By this time, the man had gotten the attention of the bartender, our friend John. John said he works next door at the hair salon, but he wouldn’t hesitate to throw him out if it came to it.
Getting desperate at what he must have seen as his dwindling prospects for the night, McGrabhands then took the seat immediately to my left and locked his stare on me. This situation was clearly only going to end with direct confrontation.
“Hello, can I help you?” I said. “Is there something you need?” he retained the stare, which he must have thought makes a person feel entirely comfortable and at ease with his momentously awkward methods. I turned my gaze back to the front and hoped he would now go away on his own, when, suddenly, The Line was crossed: He had reached over and put his meaty man hand on my upper thigh.
And this is why directness is needed. Because if you live in a world where it’s OK to grope someone randomly without any indication that they would find this acceptable, you are not going to respond to demure refusals. “Hey buddy!” I snapped, throwing out the wagging finger of justice as he recoiled. “No, no no!” I told him, the way you scold a child for trying to stick their finger in a socket. “This is a no-touching bar, and you have violated that rule. No touching!”
I turned away and hopped over another seat, while he sat there dumbfounded, dense or obstinate, or possibly all three.
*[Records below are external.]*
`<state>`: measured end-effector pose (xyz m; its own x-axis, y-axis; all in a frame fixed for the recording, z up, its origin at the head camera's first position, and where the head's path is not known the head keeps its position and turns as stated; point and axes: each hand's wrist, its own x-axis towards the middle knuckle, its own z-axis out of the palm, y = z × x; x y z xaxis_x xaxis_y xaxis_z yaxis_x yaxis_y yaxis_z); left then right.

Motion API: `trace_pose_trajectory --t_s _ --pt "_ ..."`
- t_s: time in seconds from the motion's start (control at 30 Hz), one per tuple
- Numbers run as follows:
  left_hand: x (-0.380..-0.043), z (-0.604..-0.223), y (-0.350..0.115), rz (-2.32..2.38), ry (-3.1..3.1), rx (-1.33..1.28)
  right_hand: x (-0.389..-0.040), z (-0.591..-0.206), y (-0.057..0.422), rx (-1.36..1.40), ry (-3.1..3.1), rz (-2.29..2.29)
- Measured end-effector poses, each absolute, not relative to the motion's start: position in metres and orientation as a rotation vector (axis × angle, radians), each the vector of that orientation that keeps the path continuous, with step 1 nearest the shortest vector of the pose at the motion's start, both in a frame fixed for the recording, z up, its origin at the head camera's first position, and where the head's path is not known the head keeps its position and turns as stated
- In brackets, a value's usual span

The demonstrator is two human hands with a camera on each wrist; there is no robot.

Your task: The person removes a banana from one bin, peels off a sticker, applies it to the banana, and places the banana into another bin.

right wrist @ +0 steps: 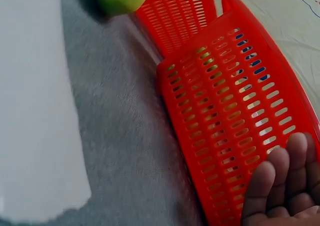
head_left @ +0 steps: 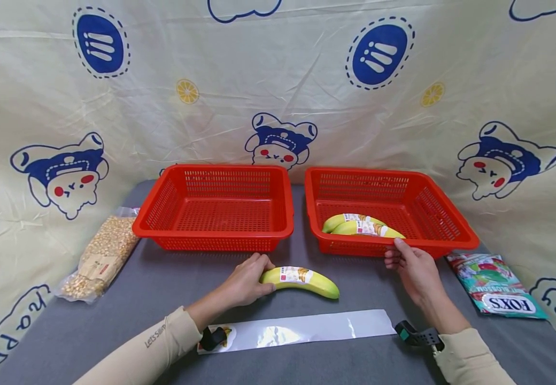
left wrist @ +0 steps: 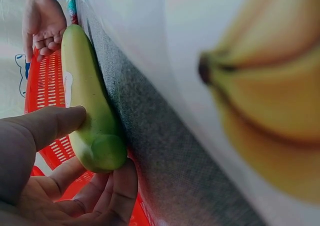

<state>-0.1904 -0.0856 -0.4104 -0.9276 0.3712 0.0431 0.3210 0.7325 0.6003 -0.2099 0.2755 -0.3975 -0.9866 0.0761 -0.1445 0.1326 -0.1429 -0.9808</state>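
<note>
My left hand (head_left: pixel 249 280) pinches the left end of a yellow-green banana (head_left: pixel 302 280) with a printed label, thumb on one side and fingers on the other. In the left wrist view, the thumb presses on the banana (left wrist: pixel 90 101) near its blunt green end. My right hand (head_left: pixel 415 270) is at the front of the right red basket (head_left: pixel 432 246), thumb near the rim and fingers loosely bent outside the wall. The right wrist view shows those fingertips beside the slotted wall of the basket (right wrist: pixel 220 106). Two labelled bananas (head_left: pixel 364 228) lie inside this basket.
A second red basket (head_left: pixel 215 235) stands at the left. In front lies a long white glossy strip (head_left: pixel 302 329) with a banana picture at its left end. A bag of corn kernels (head_left: pixel 109 248) is far left, a green FOX'S bag (head_left: pixel 494 283) at right.
</note>
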Motion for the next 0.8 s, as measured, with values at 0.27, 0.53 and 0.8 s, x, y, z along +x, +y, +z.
trace_pose_trajectory --t_s 0.27,0.53,0.8 --pt "-0.191 -0.411 -0.084 0.963 2.847 0.582 -0.208 -0.399 0.278 0.18 1.894 -2.442" --pt "-0.189 -0.407 -0.086 0.963 2.857 0.586 -0.209 -0.399 0.276 0.209 1.925 -2.424" --pt "-0.183 -0.375 -0.086 0.988 2.808 0.669 -0.21 -0.4 0.276 0.207 1.949 -2.412"
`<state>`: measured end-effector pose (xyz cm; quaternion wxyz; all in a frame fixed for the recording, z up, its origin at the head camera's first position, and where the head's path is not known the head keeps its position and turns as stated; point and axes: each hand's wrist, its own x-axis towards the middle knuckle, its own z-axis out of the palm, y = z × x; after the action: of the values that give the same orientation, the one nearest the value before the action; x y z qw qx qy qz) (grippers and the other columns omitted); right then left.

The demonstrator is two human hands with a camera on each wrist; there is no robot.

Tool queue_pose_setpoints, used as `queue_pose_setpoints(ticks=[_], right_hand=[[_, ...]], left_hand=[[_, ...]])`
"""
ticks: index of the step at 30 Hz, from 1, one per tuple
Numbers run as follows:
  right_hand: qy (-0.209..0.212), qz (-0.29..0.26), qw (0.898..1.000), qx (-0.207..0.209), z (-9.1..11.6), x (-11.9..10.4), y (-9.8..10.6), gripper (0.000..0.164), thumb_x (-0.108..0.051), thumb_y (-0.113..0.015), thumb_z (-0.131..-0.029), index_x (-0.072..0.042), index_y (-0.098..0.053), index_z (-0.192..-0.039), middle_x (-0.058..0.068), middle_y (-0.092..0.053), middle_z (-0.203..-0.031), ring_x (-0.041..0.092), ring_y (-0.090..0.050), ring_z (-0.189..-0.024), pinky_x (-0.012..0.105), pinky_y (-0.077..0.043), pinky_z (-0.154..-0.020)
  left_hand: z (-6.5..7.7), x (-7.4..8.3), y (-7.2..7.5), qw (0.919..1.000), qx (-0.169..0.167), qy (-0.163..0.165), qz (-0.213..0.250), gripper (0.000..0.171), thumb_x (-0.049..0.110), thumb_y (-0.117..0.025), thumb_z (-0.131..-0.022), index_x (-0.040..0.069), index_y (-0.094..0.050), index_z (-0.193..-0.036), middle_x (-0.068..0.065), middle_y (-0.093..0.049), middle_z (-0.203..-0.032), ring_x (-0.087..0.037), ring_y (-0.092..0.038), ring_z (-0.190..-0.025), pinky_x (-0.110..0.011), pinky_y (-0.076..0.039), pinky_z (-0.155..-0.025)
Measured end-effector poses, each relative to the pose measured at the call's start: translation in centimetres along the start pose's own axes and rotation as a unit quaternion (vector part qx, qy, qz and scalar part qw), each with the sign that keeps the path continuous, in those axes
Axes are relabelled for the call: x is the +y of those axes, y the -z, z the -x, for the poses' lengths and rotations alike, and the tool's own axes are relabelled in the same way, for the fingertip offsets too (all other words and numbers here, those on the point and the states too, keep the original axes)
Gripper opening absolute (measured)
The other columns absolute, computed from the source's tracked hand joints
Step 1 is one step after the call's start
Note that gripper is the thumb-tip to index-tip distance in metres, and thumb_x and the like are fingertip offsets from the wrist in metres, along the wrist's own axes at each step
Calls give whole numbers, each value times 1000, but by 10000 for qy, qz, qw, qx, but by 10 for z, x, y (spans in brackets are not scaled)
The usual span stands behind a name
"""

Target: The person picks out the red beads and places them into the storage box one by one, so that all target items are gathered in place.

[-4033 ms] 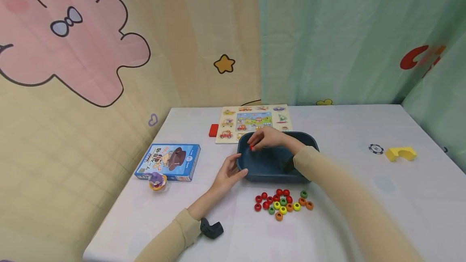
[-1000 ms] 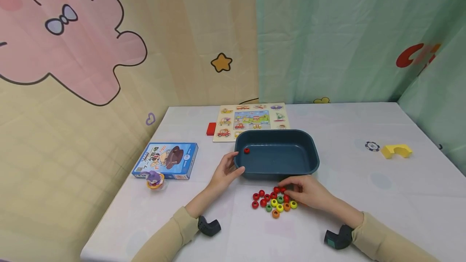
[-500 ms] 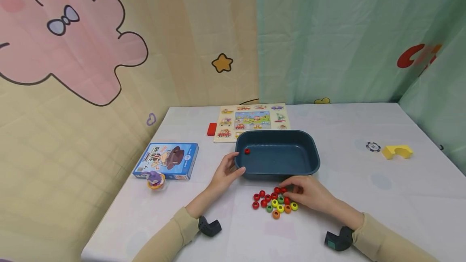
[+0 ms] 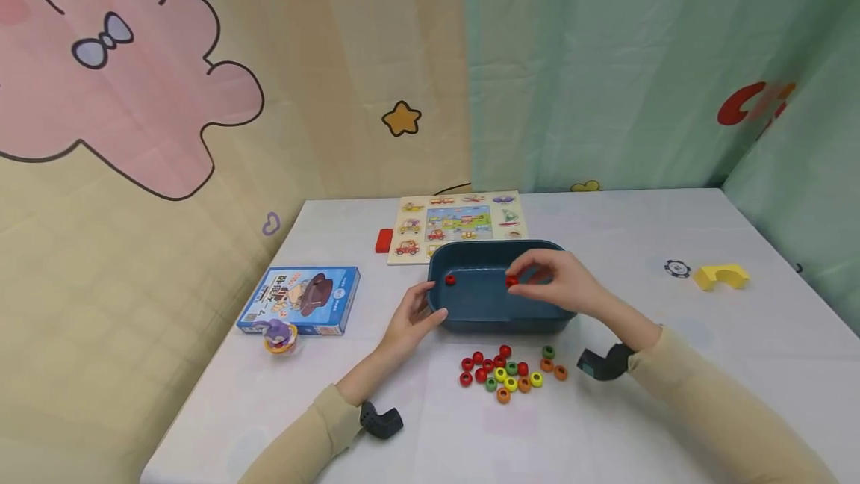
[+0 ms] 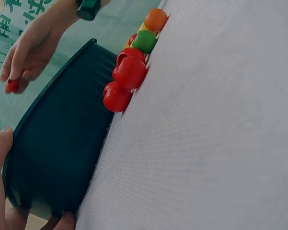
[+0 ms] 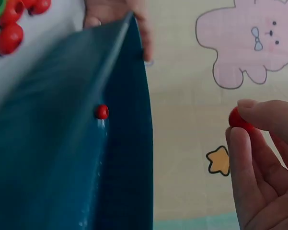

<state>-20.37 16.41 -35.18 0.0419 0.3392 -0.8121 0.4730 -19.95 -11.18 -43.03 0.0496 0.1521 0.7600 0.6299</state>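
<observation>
My left hand (image 4: 404, 326) holds the dark blue plastic bin (image 4: 497, 325) at its left front corner, thumb and fingers spread along the outside. Above the bin, my right hand (image 4: 564, 284) pinches a red bead (image 6: 238, 119) between thumb and fingertips, clear of the rim in the right wrist view. One red bead (image 4: 450, 280) lies inside, near the left end. In front of the bin sits a loose group of beads: several red beads (image 4: 481, 376), yellow beads (image 4: 510, 384), orange beads (image 4: 503, 396) and green beads (image 4: 548, 352).
Behind the bin is a picture puzzle board (image 4: 457, 222), with a red block (image 4: 384, 240) at its left. A blue box (image 4: 298, 299) and a purple toy figure (image 4: 278, 334) are on the left. A yellow arch block (image 4: 721, 276) and a poker chip (image 4: 677, 269) are at the right.
My right hand first let go of a red bead inside the bin, then came down to the group. It has since risen over the bin with another red bead. The left hand keeps its place.
</observation>
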Motion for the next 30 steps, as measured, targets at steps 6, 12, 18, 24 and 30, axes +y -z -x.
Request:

John told McGrabhands it may be time for him to leave and slipped into the back room to get the DJ (a much larger, serious-looking man) to prep for a throw-out.
I told John I was bouncing because situation just got too weird. I looked at the bar, and the $20 was still there. After what this guy put me through, I felt no duty to return his cash. I pocketed it.
Then, walking out to the car, after a night of trying to avoid any mixed signals whatsoever, I realized I had just inadvertently set a rate for myself: Twenty dollars will get you a quick grope, nothing more.
Maybe I wasn’t direct enough after all.
Interesting weeknight out on the island playpen, but considering this is posh HHI I think you seriously undervalued yourself in this transaction.